**Prompt**
Could the data below be printed out exactly, with the pictures left out?

**Information supplied**
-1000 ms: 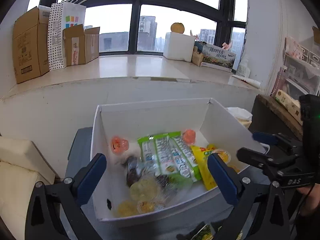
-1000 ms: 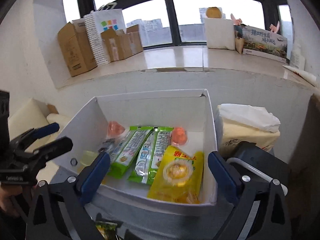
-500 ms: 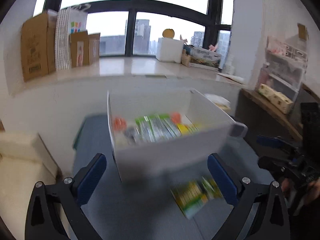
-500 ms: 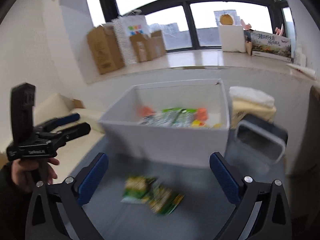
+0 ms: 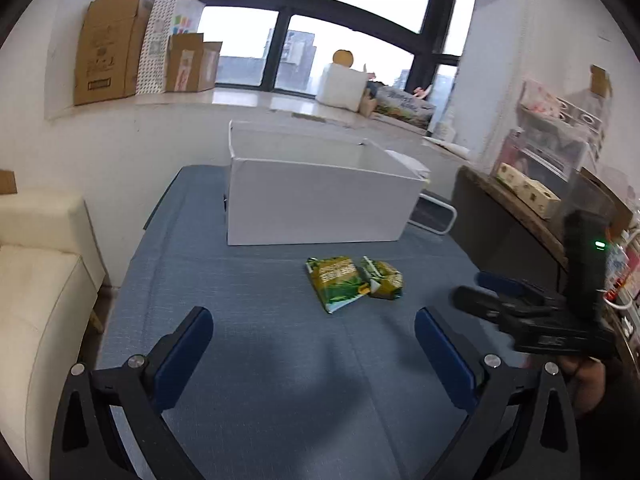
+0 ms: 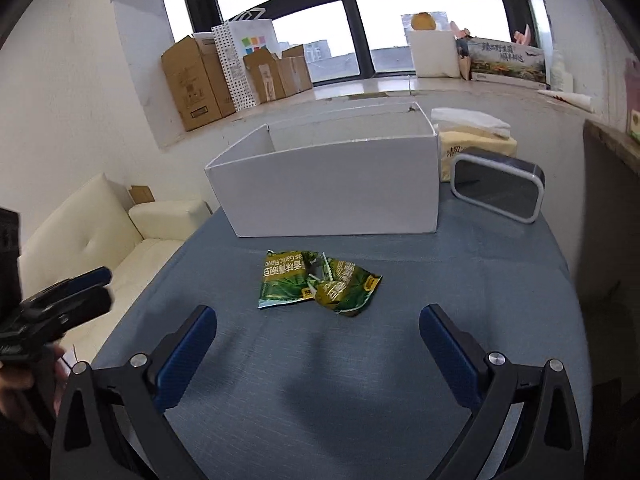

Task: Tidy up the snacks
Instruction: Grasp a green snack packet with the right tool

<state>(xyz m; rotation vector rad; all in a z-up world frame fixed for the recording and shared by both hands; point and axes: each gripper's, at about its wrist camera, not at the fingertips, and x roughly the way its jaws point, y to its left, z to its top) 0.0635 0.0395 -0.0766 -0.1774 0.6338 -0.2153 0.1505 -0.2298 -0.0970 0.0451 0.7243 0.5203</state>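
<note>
Two green snack packets (image 5: pixel 354 282) (image 6: pixel 318 282) lying touching on the blue desk (image 5: pixel 260 360), just in front of the white box (image 5: pixel 316 196) (image 6: pixel 332 184). Left gripper (image 5: pixel 312 344) spread wide, holding nothing, hovering above the desk. Right gripper (image 6: pixel 318 344) likewise spread and empty, near the packets. Tissue pack (image 6: pixel 472 140) and grey container (image 6: pixel 496 184) beside the box.

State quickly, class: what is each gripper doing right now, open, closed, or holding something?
Left gripper: open, holding nothing, above the blue tablecloth.
Right gripper: open, holding nothing; the green snack packets lie ahead of it.
</note>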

**Written answer**
-1000 ms: 
-1000 ms: 
-500 ms: 
-500 ms: 
+0 ms: 
+0 ms: 

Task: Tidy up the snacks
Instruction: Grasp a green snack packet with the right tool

<state>(xyz m; rotation vector rad; all in a z-up world frame fixed for the recording and shared by both hands; point and axes: each gripper's, at about its wrist camera, not at the fingertips, and x roughly the way its jaws point, y to its left, z to its top) 0.0635 0.0395 -0.0766 -0.1774 0.6338 -0.2153 0.1505 -0.2298 -0.0970 0.0451 0.7243 0.5203</state>
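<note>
Two green snack packets (image 5: pixel 354 282) (image 6: pixel 318 282) lying touching on the blue desk (image 5: pixel 260 360), just in front of the white box (image 5: pixel 316 196) (image 6: pixel 332 184). Left gripper (image 5: pixel 312 344) spread wide, holding nothing, hovering above the desk. Right gripper (image 6: pixel 318 344) likewise spread and empty, near the packets. Tissue pack (image 6: pixel 472 140) and grey container (image 6: pixel 496 184) beside the box.

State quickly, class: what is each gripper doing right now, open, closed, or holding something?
Left gripper: open, holding nothing, above the blue tablecloth.
Right gripper: open, holding nothing; the green snack packets lie ahead of it.
</note>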

The output is now finished.